No clarity, yet, therefore. But it might help to realize that answers might also be different as to the different challenges posed at European competition law. For example, Modern Bigness is a different phenomenon than answering to the need, in instances where that is necessary, for companies being able to agree to market-limiting sustainability agreements. Agreeing that sometimes sustainability initiatives are necessary, e.g. to solve a collective action problem, and then allowing a wider range of benefits under the exception of article 101 (3) TFEU is a relatively small change. It is a narrowly-focused change, especially in comparison to stretching the abuse of dominance prohibition towards including protection of ‘democracy’ in all its many constituting elements.
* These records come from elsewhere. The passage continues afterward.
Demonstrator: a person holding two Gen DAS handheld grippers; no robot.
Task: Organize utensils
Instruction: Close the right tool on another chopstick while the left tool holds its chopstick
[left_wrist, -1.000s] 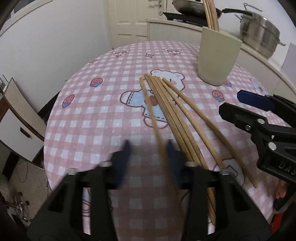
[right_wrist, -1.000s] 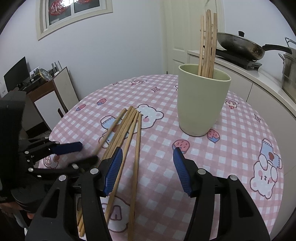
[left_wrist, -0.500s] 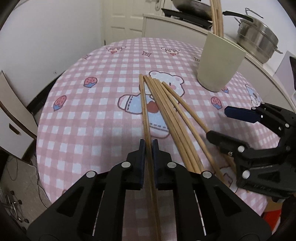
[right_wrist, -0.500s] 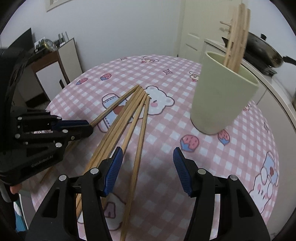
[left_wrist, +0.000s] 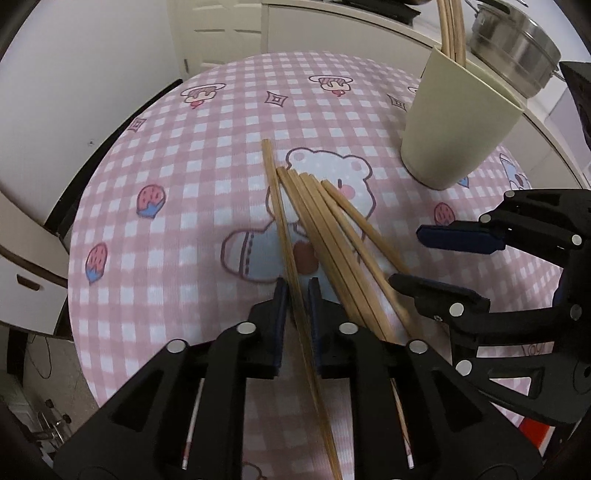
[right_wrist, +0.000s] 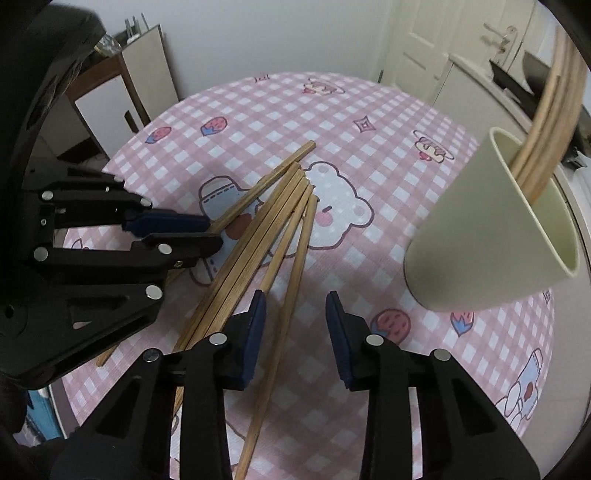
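Note:
Several wooden chopsticks (left_wrist: 332, 229) lie fanned on the pink checked tablecloth (left_wrist: 207, 155); they also show in the right wrist view (right_wrist: 258, 236). My left gripper (left_wrist: 296, 295) is shut on the leftmost chopstick (left_wrist: 280, 221), seen too from the right wrist (right_wrist: 207, 236). My right gripper (right_wrist: 295, 306) is open, low over the rightmost chopstick (right_wrist: 291, 284), which lies between its fingers. It shows in the left wrist view (left_wrist: 424, 258). A pale green cup (left_wrist: 454, 125) with several chopsticks upright in it stands at the far right (right_wrist: 491, 236).
A steel pot (left_wrist: 517, 48) sits on the white counter behind the cup. A white door (right_wrist: 424, 48) is beyond the table. A white cabinet (right_wrist: 122, 81) stands by the table's left edge.
My left gripper closed on the leftmost chopstick and moved forward along it. My right gripper came down and left over the rightmost chopstick, staying open.

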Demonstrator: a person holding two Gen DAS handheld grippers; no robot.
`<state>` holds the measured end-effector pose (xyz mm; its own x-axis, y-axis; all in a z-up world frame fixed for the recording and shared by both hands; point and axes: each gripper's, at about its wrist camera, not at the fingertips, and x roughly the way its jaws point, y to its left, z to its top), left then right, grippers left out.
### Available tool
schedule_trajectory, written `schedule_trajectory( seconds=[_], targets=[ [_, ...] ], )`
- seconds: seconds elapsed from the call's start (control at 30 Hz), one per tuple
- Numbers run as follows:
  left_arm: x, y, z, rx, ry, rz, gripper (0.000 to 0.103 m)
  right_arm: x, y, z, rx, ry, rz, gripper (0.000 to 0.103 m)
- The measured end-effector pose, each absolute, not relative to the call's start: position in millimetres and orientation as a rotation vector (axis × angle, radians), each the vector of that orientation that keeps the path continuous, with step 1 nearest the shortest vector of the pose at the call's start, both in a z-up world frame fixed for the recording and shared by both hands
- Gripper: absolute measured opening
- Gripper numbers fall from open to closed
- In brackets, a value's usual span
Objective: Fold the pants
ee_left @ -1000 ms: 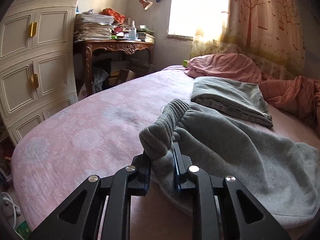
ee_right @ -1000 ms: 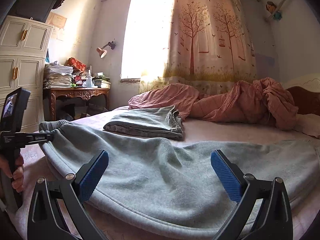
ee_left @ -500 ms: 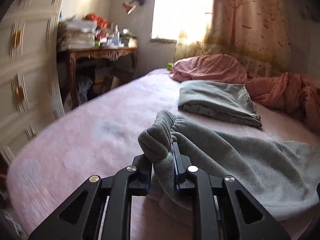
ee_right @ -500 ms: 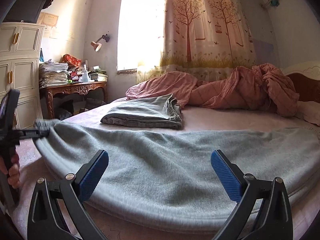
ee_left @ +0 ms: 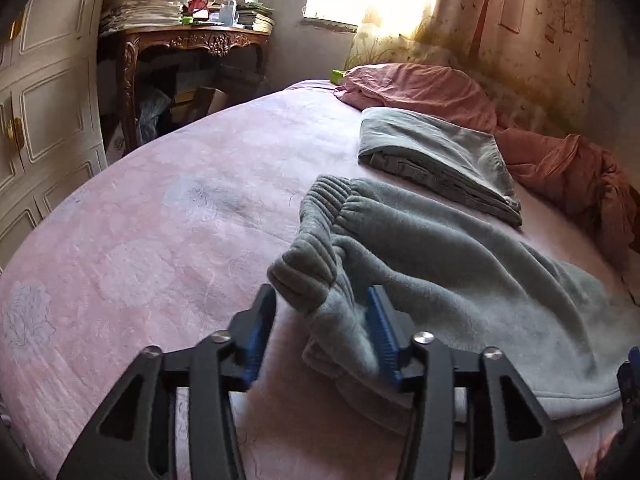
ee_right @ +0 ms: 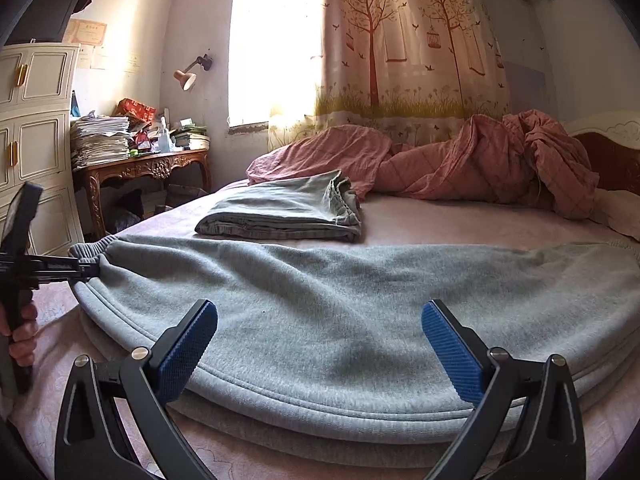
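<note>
Grey fleece sweatpants [ee_left: 460, 256] lie lengthwise across the pink bed, also seen in the right wrist view [ee_right: 340, 296]. Their ribbed cuff end [ee_left: 308, 264] sits between the parted jaws of my left gripper [ee_left: 320, 316], which is open, with cloth touching the right pad. In the right wrist view the left gripper [ee_right: 80, 270] shows at the far left by the cuff. My right gripper [ee_right: 320, 340] is wide open and empty, hovering at the near edge of the pants.
A folded grey garment [ee_right: 284, 210] lies behind the pants. A crumpled pink quilt [ee_right: 460, 168] fills the far side. A carved wooden desk [ee_left: 188, 40] with paper stacks and a cream wardrobe [ee_left: 36, 92] stand left of the bed [ee_left: 140, 240].
My left gripper has opened and released the cuff it was clamping. The pants have settled flat on the bed. The right gripper stayed open at the near edge.
</note>
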<state>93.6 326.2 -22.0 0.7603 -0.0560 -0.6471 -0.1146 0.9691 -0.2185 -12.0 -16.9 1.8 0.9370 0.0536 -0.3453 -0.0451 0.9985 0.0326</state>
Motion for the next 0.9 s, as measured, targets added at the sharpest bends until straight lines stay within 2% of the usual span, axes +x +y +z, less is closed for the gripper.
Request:
schedule_trajectory(
  seconds=[0.1, 0.17, 0.23, 0.27, 0.33, 0.4, 0.47, 0.73, 0.83, 0.9],
  targets=[
    [81, 336, -21, -0.306, 0.713, 0.013, 0.07, -10, -16, 1, 0.019, 0.364, 0.057, 0.102],
    [75, 339, -21, -0.365, 0.724, -0.053, 0.088, -11, -17, 1, 0.023, 0.359, 0.06, 0.102],
    [68, 342, -31, -0.462, 0.745, -0.125, 0.089, -12, -19, 2, 0.032, 0.354, 0.072, 0.101],
    [67, 347, -37, -0.522, 0.761, -0.13, 0.089, -14, -20, 4, 0.037, 0.348, 0.077, 0.099],
    [62, 359, -44, -0.589, 0.768, -0.121, 0.072, -21, -25, 9, 0.044, 0.329, 0.057, 0.096],
    [58, 364, -41, -0.572, 0.778, -0.136, 0.048, -28, -35, 17, 0.026, 0.306, 0.035, 0.096],
    [54, 368, -33, -0.526, 0.757, -0.116, 0.031, -33, -50, 26, 0.017, 0.287, 0.005, 0.096],
    [77, 373, -55, -0.708, 0.806, -0.203, 0.032, -38, -127, 40, -0.014, 0.283, -0.218, 0.096],
    [83, 374, -62, -0.857, 0.776, -0.274, 0.039, -50, -160, 42, -0.009, 0.297, -0.29, 0.096],
    [84, 373, -62, -0.884, 0.752, -0.281, 0.049, -64, -192, 44, 0.025, 0.304, -0.317, 0.096]
  ],
)
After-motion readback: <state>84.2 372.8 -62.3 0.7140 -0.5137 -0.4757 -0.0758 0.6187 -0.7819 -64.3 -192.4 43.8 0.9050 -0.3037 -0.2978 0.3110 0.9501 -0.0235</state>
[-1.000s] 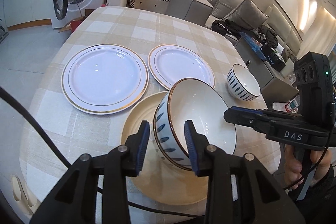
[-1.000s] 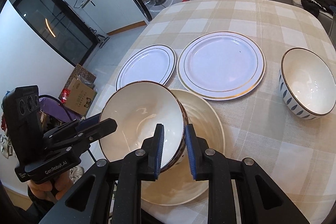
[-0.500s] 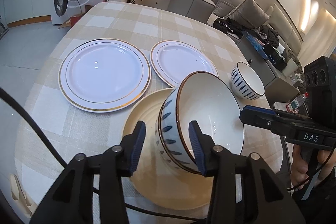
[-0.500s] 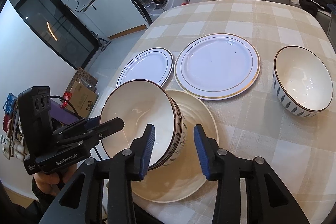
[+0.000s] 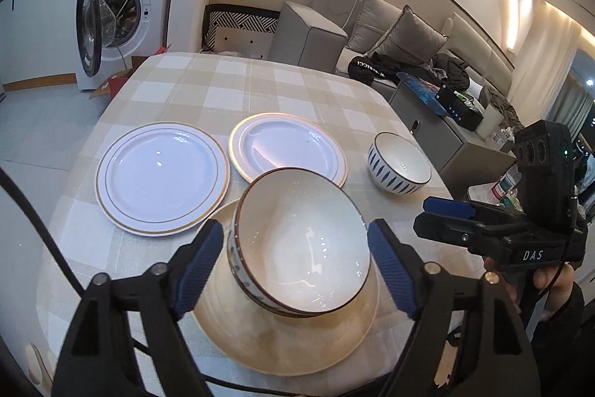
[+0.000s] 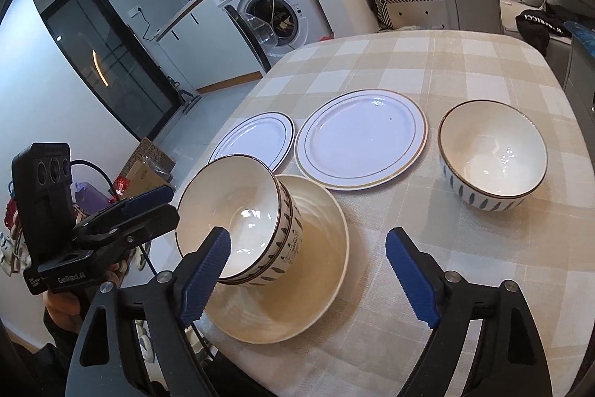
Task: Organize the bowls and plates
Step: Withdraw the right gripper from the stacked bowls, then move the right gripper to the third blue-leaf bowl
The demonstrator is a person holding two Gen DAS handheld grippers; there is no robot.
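Bowls (image 5: 303, 244) stacked on ribbed cream plate (image 6: 319, 285).

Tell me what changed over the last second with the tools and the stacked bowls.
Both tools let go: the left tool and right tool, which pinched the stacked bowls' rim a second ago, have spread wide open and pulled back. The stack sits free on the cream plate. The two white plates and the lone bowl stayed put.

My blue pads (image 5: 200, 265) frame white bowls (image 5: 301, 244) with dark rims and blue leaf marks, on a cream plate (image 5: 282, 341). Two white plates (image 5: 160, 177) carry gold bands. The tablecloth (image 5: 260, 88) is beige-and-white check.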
In the same vein, changing merger control thresholds is relatively simple, and even including dynamic competition in a merger control analysis to reflect realities in the digital economy is not such a fundamental shift. This is different from, for example, changing our conception of power itself. That, I believe, would have much wider ramifications, across the board for competition law, including pondering the question of breaking up power itself. In all these intricacies, however, I would propose that the combined global challenges of globalization, digitalization and sustainability must lead to considering these fundamental changes carefully, and evaluate whether these are, possibly, necessary.

IV. C

ONCLUDING REMARKS

Delivering a key-note address at a conference is one thing (and a fun-thing!), writing it up in a coherent fashion is another. I have left out several thoughts: institutional challenges in the enforcement of European competition law, the challenges of a growing European Union for the coherence of competition law, the challenges to the fabric of the rule of law in some of the EU’s member states as challenges to the judicial review in competition law. Important challenges, but more specifically European than global. The global challenges of sustainability, digitalization and globalization are, however, also challenges for European competition law, which will change competition law as we know it. This change is already visible and competition law is very much in the spotlight of many debates. So, noblesse oblige: competition law academia and practice needs to consider how to answer. Whether this means a fundamental shift – away from a consumer welfare standard to a system that encompasses protection of democracy (in whatever sense) as well as consumer welfare – remains to be seen. But European competition law is inherently flexible and it would not be surprising when, in a decade from now we look back, to note that indeed, competition law has gained a new shape.